[Data excerpts]
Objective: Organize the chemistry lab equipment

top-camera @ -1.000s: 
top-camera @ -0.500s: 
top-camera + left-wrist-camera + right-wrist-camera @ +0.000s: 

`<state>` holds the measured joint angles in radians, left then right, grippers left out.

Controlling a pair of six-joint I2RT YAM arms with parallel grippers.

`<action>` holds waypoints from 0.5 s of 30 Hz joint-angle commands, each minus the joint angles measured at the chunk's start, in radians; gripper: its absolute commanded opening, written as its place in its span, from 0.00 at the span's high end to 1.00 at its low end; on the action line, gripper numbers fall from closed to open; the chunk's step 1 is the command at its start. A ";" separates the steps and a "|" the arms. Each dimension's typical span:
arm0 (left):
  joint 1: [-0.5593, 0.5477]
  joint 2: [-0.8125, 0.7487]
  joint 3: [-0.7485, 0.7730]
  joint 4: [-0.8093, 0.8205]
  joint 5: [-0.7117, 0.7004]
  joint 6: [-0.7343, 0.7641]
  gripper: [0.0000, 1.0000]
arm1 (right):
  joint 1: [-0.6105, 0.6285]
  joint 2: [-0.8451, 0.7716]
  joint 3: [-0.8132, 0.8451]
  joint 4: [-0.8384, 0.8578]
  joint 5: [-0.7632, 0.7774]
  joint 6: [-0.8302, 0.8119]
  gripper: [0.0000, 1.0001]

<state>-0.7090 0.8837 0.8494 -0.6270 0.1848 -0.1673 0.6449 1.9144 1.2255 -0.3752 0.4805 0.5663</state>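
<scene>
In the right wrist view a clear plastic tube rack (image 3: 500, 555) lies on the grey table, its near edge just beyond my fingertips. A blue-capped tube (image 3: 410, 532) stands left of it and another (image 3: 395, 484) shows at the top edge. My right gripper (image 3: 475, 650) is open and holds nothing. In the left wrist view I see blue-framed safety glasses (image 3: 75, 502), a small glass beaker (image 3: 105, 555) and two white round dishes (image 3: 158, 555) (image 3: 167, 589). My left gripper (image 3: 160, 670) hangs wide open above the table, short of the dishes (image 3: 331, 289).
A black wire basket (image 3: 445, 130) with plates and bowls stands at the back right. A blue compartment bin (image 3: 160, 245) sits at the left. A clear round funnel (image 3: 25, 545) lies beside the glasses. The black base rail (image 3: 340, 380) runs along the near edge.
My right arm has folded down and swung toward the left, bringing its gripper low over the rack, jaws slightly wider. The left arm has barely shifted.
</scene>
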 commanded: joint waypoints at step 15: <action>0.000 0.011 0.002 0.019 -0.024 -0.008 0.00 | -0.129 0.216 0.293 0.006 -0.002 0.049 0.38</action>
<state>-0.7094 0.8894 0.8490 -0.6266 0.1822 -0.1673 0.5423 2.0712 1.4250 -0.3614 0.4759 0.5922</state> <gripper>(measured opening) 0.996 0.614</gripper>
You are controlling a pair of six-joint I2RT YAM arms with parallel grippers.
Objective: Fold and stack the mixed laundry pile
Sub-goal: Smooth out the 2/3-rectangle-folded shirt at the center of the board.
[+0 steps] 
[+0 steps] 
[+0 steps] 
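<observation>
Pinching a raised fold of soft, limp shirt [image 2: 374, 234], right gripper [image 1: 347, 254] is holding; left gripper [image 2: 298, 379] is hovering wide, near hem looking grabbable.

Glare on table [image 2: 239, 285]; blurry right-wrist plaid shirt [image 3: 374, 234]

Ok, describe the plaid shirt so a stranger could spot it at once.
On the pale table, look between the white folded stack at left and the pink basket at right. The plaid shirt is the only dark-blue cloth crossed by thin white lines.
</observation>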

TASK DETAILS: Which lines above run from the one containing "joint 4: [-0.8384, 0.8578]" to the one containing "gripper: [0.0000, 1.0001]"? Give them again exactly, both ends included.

SOLUTION FOR THIS PROBLEM:
  joint 4: [-0.8384, 0.8578]
  joint 5: [-0.7632, 0.7774]
  joint 6: [-0.8302, 0.8119]
  gripper: [0.0000, 1.0001]

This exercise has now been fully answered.